Il empoigne la chevelure du tentateur et le redresse sur ses pieds. Le garçon gémit de douleur, mais cela ne doit pas le déranger, si j'en crois son sourire désireux. J'arrive presque à voir les postillons s'écraser sur sa figure lorsque Zilla lui crie dessus.
— Où est cet enfoiré ?
— Pas la peine d'être discourtois. Un simple « non » aurait suffi. Ils sont dans la pièce du fond, derrière le paravent avec les dragons.
Zilla le repousse sans ménagement dans son fauteuil initial. L'inconnu ne départ pas de son sourire vicieux pour autant. Le chef allait se précipiter vers le lieu indiqué. Puis s'arrête. Probablement se rappelle-t-il qu'il se passe des choses louches et qu'il serait plus judicieux de réfléchir avant de se ruer dans la gueule du loup.
— Qu'est-ce que vous foutez tous ici ? demande-t-il à son unique interlocuteur loquace.
Sa pomme d'Adam tressaute sur sa gorge lorsqu'il se met à rire.
— N'est-ce pas évident ? Faut-il que je te fasse un dessin ?
— Pas vraiment. — Puis, en se retournant. — Yue ?
La jeune fille s'avance discrètement. Le sexe étant proscrit dans sa religion, ce spectacle orgiaque la perturbe-t-elle ? Si tel est le cas, elle n'en laisse rien paraître.
— Désolé, mais est-ce que tu pourrais...
Elle hoche la tête avant que Zilla achève sa demande. Elle a bien compris. Elle s'approche délicatement du garçon et tend la main vers sa joue. Sans doute ravi de trouver quelqu'un pour s'intéresser aux plaisirs de la chair, le jeune homme attrape ses doigts et cherche même à y poser ses lèvres. Mais Yue se retire à temps. Elle a vu ce qu'elle voulait voir et fronce désagréablement les sourcils.
— Je n'ai pas tout compris, mais ça n'a pas l'air d'être un piège. En tout cas, pas à sa connaissance.
— Et ces gens ? Qu'est-ce qu'il leur arrive ?
Elle secoue la tête, livide.
— Aucune idée. C'est comme s'ils étaient sous l'emprise d'un sort.
— De la magie maintenant ? Manquait plus que ça ! rouspète Delvin.
— Ses pouvoirs d'Alters ?
Ma question est à peine plus sensée que celle de Delvin.
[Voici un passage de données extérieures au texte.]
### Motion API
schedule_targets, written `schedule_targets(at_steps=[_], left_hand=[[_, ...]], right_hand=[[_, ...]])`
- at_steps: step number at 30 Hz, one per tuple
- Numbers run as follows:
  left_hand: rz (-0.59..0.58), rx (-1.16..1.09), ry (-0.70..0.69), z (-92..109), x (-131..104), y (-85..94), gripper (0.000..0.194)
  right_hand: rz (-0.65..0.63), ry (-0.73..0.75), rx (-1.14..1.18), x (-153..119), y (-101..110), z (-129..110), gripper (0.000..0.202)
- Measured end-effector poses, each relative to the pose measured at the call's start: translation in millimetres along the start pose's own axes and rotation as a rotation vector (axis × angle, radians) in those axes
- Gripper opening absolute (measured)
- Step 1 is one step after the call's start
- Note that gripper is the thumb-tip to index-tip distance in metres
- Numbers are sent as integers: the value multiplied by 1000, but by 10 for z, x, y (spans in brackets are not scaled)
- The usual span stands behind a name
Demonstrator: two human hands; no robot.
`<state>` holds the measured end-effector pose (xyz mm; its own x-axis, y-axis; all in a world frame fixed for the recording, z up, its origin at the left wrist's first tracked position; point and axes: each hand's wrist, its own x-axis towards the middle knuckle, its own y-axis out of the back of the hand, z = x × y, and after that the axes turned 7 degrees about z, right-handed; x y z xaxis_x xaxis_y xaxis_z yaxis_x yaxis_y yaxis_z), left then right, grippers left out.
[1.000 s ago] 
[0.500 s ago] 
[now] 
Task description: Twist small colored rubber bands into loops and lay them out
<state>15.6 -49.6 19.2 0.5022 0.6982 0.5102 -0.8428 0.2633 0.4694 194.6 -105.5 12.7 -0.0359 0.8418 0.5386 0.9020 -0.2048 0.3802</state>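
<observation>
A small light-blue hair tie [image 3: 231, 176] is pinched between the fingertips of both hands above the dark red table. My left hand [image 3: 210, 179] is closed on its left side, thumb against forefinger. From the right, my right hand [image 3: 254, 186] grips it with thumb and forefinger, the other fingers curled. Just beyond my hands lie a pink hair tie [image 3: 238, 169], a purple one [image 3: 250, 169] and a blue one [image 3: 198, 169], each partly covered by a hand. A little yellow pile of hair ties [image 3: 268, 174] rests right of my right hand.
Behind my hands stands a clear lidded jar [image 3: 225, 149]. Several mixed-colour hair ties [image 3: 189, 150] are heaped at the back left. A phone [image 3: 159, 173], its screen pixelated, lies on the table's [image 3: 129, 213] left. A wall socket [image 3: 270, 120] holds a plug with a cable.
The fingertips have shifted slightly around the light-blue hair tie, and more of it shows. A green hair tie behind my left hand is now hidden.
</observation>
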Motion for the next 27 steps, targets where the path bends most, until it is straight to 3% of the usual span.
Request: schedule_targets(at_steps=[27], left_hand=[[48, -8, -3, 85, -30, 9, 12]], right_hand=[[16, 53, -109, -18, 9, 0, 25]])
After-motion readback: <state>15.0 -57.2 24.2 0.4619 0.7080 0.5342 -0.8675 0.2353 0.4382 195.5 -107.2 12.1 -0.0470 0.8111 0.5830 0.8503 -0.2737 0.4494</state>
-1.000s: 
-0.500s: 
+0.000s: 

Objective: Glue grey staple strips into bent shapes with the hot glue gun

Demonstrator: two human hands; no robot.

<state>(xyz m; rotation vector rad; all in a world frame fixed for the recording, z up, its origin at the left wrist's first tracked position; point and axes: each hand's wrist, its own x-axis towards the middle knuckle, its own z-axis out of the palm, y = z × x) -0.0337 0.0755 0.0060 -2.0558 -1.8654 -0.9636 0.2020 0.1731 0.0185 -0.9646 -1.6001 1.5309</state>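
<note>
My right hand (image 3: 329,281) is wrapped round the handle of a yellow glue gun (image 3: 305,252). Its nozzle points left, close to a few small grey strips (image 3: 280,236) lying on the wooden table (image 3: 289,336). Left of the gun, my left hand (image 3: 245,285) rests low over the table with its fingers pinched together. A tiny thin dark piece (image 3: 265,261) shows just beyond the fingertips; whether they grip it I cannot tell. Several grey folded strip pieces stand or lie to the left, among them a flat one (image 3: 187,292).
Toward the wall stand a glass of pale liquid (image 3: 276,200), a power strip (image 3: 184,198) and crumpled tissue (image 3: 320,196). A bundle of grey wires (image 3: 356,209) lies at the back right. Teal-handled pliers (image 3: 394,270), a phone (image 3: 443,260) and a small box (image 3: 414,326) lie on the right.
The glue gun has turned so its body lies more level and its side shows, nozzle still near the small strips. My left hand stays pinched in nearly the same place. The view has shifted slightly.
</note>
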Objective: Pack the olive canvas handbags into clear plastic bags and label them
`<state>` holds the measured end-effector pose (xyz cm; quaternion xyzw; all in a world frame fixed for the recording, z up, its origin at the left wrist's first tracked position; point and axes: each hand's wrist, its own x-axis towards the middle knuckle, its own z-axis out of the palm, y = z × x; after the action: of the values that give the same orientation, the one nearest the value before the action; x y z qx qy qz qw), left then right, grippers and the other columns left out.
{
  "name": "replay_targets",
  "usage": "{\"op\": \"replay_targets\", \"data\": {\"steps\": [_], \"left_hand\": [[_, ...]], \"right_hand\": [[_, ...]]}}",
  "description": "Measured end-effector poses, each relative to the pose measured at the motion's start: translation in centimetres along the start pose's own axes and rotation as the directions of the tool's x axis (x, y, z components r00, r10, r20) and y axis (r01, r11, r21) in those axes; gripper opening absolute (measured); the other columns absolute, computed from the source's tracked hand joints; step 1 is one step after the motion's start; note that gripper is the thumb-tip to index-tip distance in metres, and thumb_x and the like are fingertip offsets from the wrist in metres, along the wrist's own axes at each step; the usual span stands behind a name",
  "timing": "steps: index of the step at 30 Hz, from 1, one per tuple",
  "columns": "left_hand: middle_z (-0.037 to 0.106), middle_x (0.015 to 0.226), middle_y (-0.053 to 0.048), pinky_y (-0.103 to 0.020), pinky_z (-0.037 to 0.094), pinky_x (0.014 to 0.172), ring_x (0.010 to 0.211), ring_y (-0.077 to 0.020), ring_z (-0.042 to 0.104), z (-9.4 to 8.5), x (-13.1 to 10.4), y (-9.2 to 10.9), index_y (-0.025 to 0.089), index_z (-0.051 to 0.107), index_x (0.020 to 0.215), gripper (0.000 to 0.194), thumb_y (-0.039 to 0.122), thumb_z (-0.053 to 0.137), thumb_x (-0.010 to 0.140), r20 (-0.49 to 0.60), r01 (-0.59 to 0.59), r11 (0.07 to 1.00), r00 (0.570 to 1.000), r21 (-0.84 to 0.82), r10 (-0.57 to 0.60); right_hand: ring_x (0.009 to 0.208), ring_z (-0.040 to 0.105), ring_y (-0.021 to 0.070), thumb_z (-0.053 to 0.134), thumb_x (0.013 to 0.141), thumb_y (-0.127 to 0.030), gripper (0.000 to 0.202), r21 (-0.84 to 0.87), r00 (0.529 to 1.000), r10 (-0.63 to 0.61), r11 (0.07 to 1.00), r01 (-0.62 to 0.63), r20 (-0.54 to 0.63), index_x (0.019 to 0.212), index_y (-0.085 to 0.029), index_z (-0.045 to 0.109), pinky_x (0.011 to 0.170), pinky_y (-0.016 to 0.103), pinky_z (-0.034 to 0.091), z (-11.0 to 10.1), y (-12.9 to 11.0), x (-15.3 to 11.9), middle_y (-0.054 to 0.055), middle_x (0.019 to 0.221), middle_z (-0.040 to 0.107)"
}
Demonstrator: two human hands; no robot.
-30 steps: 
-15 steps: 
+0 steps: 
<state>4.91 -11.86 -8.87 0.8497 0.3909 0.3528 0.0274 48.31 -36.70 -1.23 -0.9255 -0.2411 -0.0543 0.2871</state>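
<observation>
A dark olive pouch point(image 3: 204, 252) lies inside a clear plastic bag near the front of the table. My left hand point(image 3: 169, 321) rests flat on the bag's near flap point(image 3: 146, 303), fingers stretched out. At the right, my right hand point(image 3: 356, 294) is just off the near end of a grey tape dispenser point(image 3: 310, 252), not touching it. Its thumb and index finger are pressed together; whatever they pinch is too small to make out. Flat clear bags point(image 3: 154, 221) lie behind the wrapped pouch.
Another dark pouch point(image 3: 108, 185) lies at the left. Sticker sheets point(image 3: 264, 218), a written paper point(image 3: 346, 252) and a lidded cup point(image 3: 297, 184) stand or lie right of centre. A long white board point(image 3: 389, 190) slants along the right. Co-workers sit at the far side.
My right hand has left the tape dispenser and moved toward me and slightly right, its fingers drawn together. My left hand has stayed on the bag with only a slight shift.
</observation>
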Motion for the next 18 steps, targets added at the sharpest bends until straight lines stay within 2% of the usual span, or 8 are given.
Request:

Yue ne peut pas le confirmer, mais les soupçons sont là. Avec Hector nous avons lu au sujet de cas particuliers d'Alters dont les dons ne se cantonnent pas à la télépathie. Il y avait l'exemple du Rugen-Hoën, mais c'était loin d'être la seule mutation alter-neurale bizarre à avoir été reportée.
Une question évidente se pose, bien que personne n'ose la formuler, surtout pas Zilla : est-ce que ce prince aurait pu aussi hypnotiser Os ?
— Il n'y a qu'un seul moyen de le savoir, déclare Zilla comme s'il y répondait.
Il jette un coup de menton en direction du paravent avant de revenir vers nos troupes réduites.
— Lindberg, Doane, Ramsay et River, restez ici. Si on ne ressort pas ou si on ressort sans vous donner le mot de passe qui sera « Fen a une petite bite », c'est que ce magicien de foire nous a eus. Courez, abandonnez-nous et nucléarisez cet endroit. C'est bien compris ?
Le mot de passe fait rouler les yeux de Rana, mais les gars approuvent, obéissants. S'ils peuvent profiter de cinq minutes de liberté en compagnie des charmantes demoiselles qui louchent sur eux avec concupiscence, ils ne se priveront pas.
Quant à nous, on poursuit le chef déjà parti et prêt à se faire réduire la cervelle en bouillie par ce « prince ». S'il faut en passer par-là pour sauver notre messie...
Zilla défonce la porte plus qu'il ne l'ouvre. Nous débouchons sur une pièce bien plus étroite et étouffante que l'immense hall. Il semblerait que tout le mobilier d'époque du manoir hanté y ait été regroupé dans un assemblage hétéroclite. On croirait une salle de jeu clandestine. D'ailleurs je remarque qu'un tas de cartes semble avoir volé avant de finir éparpillé sur le tapis. Au milieu de ce bazar, Os est affalé dans un fauteuil en velours passé. Sauf qu'entre lui et nous, s'érige un obstacle.
L'obstacle en question est un homme d'une vingtaine d'années affublé d'un jogging troué, griffé d'une marque en forme de virgule, et d'une veste jaune criard. Son crâne rasé se surmonte d'une casquette au motif thermocollé : une couronne pastiche. Sa peau noire renvoie les reflets orichalques d'une lumière beaucoup trop tamisée. Je ne distingue pas grand-chose de ses traits dans cette obscurité, si ce n'est un sourire de malice.